EXERCISE BRIEF
Which lines in the data below contain the string "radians"? Show each one.

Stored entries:
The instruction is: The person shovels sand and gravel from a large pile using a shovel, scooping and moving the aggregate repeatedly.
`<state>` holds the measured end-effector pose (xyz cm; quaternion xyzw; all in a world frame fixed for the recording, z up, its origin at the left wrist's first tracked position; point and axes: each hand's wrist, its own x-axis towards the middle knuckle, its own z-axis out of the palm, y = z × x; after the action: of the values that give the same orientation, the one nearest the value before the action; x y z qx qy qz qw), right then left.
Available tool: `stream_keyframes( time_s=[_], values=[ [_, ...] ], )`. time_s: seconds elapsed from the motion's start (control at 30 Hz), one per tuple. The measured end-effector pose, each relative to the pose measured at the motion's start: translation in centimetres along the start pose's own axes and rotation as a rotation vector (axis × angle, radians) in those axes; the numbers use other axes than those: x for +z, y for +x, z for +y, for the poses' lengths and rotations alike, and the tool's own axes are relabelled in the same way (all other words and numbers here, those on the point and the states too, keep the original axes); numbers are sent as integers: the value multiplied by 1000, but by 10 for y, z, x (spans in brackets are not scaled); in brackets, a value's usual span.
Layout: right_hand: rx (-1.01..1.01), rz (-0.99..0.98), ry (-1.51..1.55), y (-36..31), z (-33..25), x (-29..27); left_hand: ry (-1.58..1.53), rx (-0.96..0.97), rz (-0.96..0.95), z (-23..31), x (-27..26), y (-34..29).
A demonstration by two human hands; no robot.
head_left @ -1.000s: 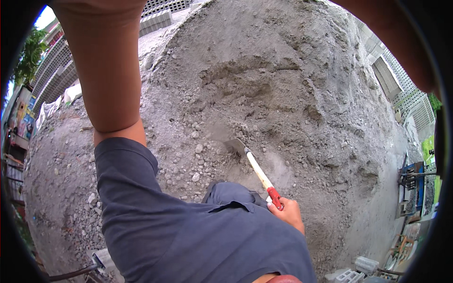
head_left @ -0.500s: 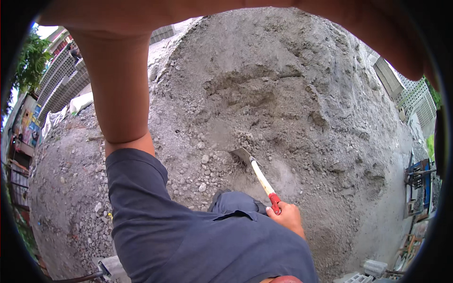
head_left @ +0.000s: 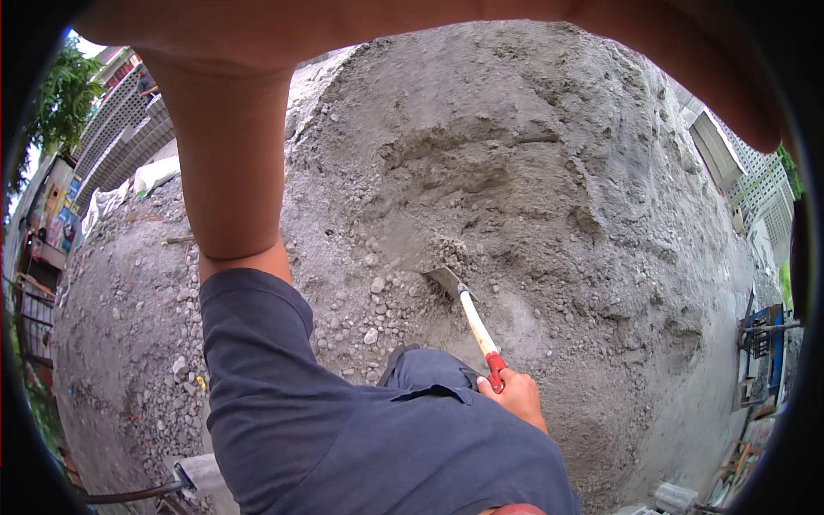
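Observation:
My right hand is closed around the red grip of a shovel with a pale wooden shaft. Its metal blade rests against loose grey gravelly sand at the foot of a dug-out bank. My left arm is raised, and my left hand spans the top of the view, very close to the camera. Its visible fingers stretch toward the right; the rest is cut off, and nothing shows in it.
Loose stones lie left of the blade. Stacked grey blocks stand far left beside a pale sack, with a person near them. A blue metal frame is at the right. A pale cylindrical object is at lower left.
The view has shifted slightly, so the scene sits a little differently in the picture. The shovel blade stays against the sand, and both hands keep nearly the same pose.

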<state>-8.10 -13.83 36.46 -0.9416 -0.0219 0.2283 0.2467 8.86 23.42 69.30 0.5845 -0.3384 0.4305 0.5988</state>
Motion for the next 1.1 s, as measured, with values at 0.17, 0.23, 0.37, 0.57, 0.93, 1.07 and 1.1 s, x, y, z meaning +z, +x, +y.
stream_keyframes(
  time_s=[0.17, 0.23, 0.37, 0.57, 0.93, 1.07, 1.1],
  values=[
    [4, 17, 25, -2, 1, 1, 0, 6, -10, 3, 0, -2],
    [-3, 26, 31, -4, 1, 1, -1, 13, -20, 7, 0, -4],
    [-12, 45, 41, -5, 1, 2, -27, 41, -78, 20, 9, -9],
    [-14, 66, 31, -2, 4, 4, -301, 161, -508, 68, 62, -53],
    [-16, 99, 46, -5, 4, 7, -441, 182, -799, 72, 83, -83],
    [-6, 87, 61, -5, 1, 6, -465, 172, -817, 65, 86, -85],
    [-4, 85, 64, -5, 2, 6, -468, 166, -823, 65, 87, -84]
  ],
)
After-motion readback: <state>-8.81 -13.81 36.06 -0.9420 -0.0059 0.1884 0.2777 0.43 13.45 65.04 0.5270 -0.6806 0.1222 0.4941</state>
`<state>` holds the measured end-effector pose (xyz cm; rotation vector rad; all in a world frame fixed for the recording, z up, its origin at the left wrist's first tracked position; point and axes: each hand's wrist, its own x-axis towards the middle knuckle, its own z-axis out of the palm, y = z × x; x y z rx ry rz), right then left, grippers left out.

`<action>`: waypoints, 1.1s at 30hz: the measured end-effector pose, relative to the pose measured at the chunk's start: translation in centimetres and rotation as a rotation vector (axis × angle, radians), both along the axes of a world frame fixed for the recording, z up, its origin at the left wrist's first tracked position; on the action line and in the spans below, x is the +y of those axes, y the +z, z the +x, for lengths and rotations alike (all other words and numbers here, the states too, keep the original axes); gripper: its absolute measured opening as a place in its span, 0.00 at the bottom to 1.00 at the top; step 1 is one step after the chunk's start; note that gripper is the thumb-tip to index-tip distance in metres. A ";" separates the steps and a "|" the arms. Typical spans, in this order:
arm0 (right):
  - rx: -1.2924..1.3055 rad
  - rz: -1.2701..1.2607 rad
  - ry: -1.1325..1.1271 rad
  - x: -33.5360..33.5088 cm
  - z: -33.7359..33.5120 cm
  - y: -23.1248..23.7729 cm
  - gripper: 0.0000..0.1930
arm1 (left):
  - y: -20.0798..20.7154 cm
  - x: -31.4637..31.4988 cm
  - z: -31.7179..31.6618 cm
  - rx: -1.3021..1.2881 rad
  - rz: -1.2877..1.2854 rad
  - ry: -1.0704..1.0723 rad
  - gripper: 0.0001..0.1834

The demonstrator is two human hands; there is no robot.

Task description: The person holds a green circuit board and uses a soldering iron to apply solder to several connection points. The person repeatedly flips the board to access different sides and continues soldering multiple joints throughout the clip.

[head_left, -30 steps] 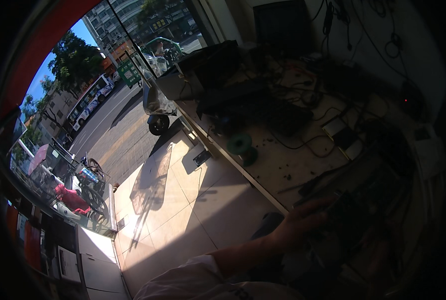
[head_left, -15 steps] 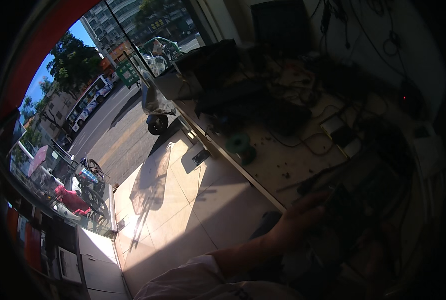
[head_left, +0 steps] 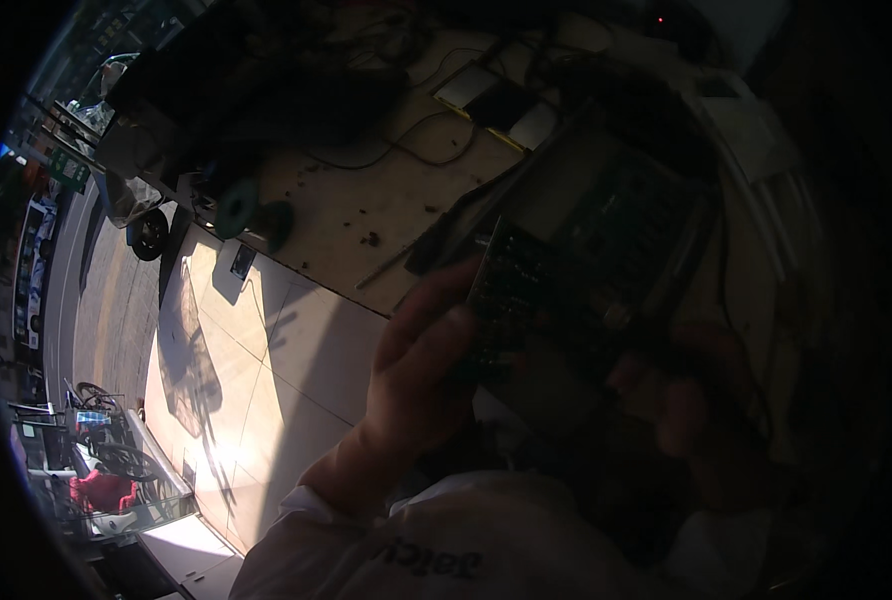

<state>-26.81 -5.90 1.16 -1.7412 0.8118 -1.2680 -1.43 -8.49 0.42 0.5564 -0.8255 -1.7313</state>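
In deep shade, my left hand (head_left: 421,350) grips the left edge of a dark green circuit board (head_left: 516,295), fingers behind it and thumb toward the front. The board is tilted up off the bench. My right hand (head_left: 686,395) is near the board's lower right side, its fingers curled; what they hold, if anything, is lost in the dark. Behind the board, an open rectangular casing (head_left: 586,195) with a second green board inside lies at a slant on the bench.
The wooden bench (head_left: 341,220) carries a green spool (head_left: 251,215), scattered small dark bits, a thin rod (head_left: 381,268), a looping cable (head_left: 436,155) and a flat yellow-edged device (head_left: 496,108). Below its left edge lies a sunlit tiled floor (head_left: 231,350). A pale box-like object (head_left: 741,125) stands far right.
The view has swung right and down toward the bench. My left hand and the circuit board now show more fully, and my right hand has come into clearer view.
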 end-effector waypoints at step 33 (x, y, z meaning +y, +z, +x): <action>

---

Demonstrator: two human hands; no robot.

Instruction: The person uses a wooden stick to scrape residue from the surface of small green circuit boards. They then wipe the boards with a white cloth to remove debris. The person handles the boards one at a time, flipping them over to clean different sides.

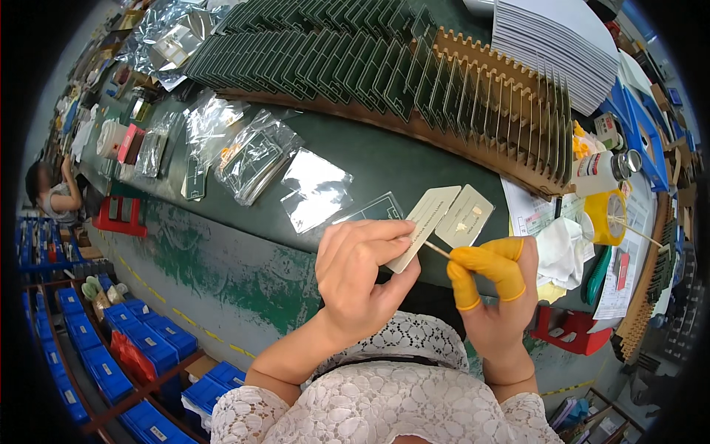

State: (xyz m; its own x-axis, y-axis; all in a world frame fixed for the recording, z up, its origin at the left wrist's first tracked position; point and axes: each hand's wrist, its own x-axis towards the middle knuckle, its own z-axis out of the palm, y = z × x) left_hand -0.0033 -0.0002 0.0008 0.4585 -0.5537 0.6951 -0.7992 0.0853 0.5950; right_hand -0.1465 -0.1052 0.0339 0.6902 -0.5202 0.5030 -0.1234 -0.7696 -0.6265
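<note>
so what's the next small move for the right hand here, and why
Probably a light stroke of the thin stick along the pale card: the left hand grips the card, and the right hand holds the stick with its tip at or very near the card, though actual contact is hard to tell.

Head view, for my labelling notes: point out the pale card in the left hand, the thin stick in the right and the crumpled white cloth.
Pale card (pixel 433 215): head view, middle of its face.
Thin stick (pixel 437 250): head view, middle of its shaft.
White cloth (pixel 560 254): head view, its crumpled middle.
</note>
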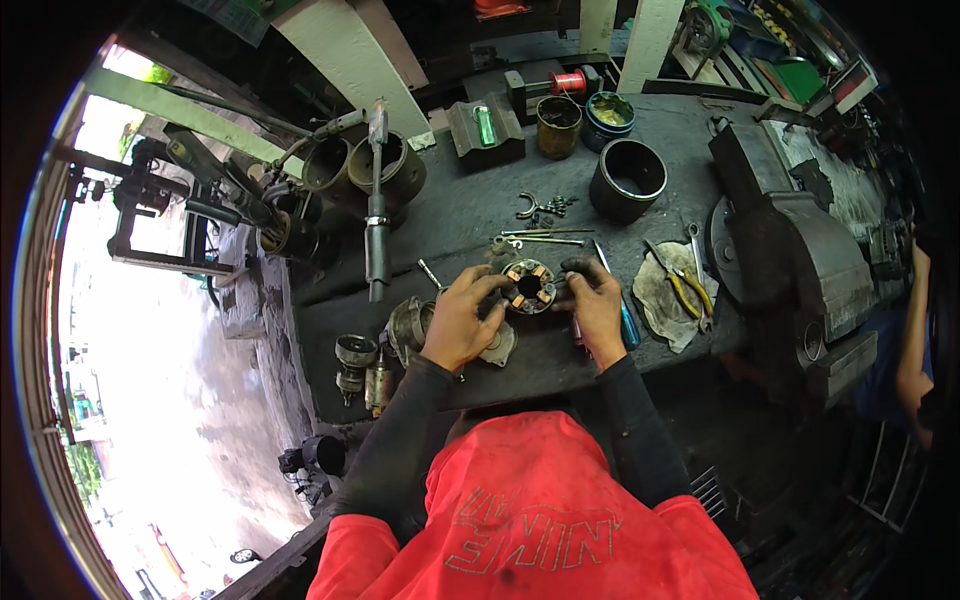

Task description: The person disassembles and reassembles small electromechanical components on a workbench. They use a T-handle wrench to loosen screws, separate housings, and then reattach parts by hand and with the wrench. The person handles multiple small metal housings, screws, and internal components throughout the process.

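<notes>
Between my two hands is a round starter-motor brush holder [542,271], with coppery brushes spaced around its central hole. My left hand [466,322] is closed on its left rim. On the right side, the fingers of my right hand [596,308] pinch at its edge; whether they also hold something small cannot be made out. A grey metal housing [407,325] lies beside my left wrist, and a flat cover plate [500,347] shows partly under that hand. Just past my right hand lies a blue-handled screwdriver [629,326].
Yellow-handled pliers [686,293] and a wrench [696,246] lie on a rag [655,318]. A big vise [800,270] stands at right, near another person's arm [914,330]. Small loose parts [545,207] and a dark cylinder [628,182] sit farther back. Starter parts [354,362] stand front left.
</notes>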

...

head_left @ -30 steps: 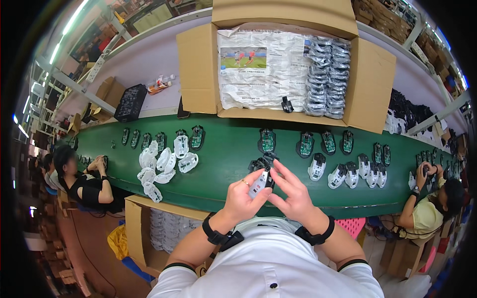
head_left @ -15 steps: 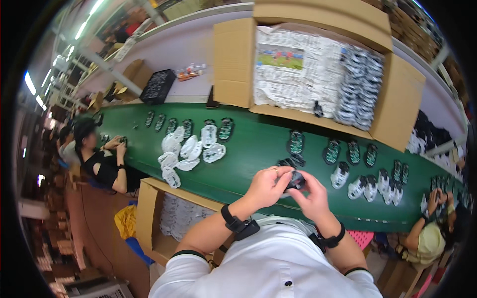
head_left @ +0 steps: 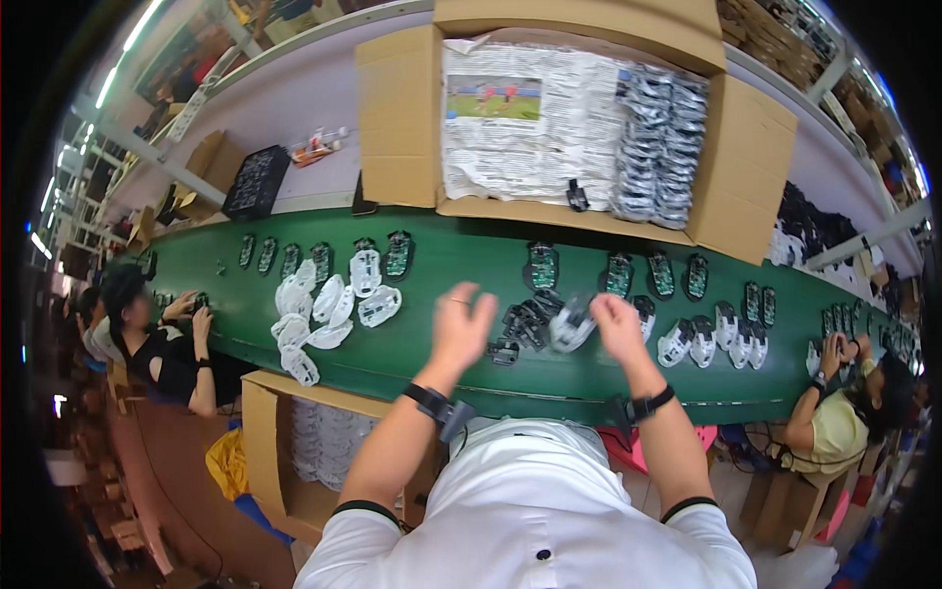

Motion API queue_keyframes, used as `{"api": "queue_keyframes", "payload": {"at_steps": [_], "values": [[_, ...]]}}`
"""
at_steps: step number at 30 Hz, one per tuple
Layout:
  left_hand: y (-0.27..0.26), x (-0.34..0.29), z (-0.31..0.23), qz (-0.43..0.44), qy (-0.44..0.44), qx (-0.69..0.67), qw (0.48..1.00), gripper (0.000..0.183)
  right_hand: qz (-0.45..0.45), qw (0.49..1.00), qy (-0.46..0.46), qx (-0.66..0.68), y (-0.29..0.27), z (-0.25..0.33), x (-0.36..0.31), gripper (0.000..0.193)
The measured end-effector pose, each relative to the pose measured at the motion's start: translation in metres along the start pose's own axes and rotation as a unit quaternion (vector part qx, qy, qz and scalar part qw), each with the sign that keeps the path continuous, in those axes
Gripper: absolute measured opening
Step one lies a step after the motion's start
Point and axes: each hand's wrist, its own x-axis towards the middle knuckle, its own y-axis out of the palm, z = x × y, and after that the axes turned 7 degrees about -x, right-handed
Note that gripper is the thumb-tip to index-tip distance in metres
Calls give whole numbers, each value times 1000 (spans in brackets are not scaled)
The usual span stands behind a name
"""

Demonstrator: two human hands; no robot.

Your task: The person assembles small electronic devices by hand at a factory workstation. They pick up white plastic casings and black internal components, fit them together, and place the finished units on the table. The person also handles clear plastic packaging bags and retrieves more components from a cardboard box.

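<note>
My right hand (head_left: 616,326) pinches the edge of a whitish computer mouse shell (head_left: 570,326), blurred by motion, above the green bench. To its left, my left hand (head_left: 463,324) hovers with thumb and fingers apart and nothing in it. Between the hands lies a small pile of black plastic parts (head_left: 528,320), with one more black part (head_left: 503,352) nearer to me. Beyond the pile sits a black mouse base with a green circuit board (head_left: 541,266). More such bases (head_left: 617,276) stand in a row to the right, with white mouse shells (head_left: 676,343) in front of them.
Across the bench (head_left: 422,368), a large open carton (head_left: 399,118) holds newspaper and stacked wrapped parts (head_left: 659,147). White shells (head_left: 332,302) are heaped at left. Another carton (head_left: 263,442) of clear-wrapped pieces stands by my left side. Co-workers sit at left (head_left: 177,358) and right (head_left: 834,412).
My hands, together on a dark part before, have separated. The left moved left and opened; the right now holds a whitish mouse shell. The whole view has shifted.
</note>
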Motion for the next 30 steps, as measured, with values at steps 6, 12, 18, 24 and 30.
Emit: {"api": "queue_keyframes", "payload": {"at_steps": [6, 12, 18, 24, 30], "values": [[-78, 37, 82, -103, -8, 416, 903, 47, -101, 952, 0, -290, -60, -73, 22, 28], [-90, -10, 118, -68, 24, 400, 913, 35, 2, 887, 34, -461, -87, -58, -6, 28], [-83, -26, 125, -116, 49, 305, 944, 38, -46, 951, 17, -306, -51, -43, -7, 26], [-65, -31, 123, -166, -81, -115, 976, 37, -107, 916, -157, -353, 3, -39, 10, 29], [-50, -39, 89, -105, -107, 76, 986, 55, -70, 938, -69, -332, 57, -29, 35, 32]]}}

RESULT OF THE TASK
Available tool: `stream_keyframes( time_s=[_], values=[ [_, ...] ], )`. time_s: seconds elapsed from the motion's start (control at 30 Hz), one per tuple. The measured end-effector pose, each relative to the pose measured at the motion's start: translation in centimetres along the start pose's own axes and rotation as a rotation vector (axis × angle, radians) in those axes; the numbers use other axes than those: x for +z, y for +x, z for +y, for the poses' lengths and rotations alike, and the tool's own axes are relabelled in the same way (all other words and numbers here, those on the point and the states too, keep the original axes); numbers are sent as integers: the value multiplied by 1000, but by 10 for y, z, x (spans in brackets are not scaled); in brackets, a value's usual span.
`<action>`: waypoints, 1.1s at 30hz: the measured end-effector pose, relative to the pose measured at the chunk's start: translation in centimetres and rotation as a rotation vector (axis × angle, radians), both along the axes of a world frame fixed for the recording, z up, its origin at the left wrist's first tracked position; on the action line and in the spans below, x is the +y of those axes, y the +z, z the +x, for lengths and rotations alike (all other words and numbers here, the states too, keep the original axes); gripper: its absolute measured opening as a place in its span, 0.00 at the bottom to 1.00 at the top; step 1 is one step after the chunk's start; note that gripper is the thumb-tip to index-tip distance in metres. A ";" separates the steps and a "|" the arms. Typical spans, in this order:

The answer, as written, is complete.